- [INSTRUCTIONS TO FOLLOW]
Starting at the first line of the listing below, repeat each line exactly until the line containing "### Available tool", which you include. Leave out pictures.

Start of Block

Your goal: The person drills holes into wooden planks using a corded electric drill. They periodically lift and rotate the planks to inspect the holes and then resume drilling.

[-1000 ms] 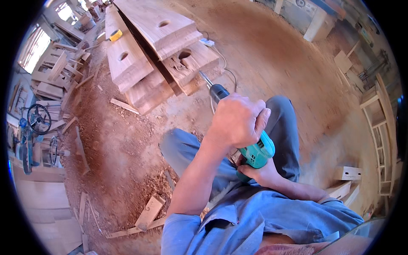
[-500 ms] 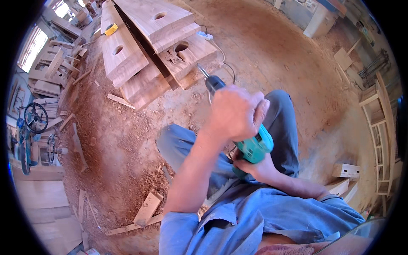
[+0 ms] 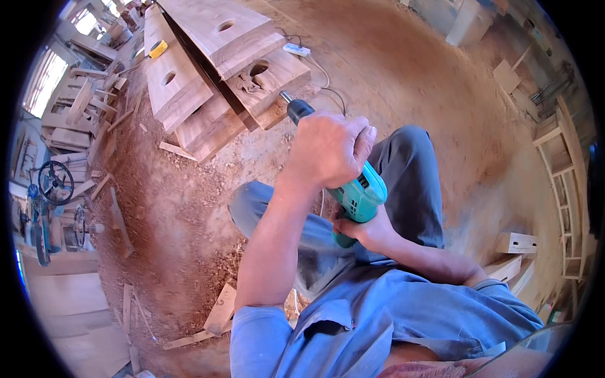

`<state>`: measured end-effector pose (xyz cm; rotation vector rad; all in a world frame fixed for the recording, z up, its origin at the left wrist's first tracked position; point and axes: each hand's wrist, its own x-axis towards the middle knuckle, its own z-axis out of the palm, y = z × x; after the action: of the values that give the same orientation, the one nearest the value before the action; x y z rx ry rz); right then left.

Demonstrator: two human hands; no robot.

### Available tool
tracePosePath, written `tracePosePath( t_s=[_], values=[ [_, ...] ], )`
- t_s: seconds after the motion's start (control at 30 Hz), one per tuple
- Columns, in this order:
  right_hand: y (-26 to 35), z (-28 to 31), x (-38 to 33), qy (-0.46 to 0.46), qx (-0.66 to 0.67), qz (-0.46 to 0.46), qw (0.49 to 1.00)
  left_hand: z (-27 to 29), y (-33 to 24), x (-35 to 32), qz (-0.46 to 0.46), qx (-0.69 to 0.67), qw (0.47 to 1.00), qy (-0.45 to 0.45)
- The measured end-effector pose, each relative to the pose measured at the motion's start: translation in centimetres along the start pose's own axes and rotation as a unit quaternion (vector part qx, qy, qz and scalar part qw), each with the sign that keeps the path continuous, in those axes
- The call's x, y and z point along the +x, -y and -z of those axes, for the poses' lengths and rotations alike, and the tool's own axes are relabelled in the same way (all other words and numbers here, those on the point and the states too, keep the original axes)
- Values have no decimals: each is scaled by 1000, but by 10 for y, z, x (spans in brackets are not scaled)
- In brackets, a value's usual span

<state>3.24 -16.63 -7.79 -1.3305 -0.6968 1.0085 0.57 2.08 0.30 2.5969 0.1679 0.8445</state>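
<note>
A teal power drill (image 3: 358,196) is gripped in both hands, its black chuck pointing up and to the left. My left hand (image 3: 331,143) is closed over the front of the drill's body, just behind the chuck. My right hand (image 3: 373,229) wraps round the grip lower down, near my lap; its fingers are partly hidden by the drill. The metal tip (image 3: 285,96) appears at the near end of a thick lower board (image 3: 291,68) with an oval hole; I cannot tell whether they touch. Another thick board (image 3: 242,19) with a hole lies on top of it.
Left of a dark gap, more stacked boards (image 3: 183,91) carry a yellow tape measure (image 3: 158,48). A white power strip (image 3: 297,50) with a cord lies beyond. Wood offcuts (image 3: 220,309) lie on the shavings-strewn floor. A machine with a black handwheel (image 3: 56,183) stands left; a wooden frame (image 3: 561,183) stands right.
The drill and both hands have shifted left and slightly up in the picture, and the boards have shifted left too. Both hands keep their hold.
</note>
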Motion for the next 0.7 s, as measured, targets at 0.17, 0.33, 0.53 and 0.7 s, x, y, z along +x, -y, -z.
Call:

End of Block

- [SOLUTION TO THIS PROBLEM]
Your goal: The person drills holes into wooden planks using a corded electric drill. They periodically lift and rotate the planks to inspect the holes and then resume drilling.

[-1000 ms] 
[-500 ms] 
[+0 ms] 

`<state>`: measured end-effector pose (xyz cm; rotation vector rad; all in a world frame fixed for the recording, z up, its origin at the left wrist's first tracked position; point and axes: each hand's wrist, its own x-axis towards the middle knuckle, its own z-axis out of the palm, y = z × x; after the action: of the values that give the same orientation, the one nearest the value before the action; x y z rx ry rz); right then left.

Demonstrator: two human hands; no robot.

### Available tool

The given output is the complete response.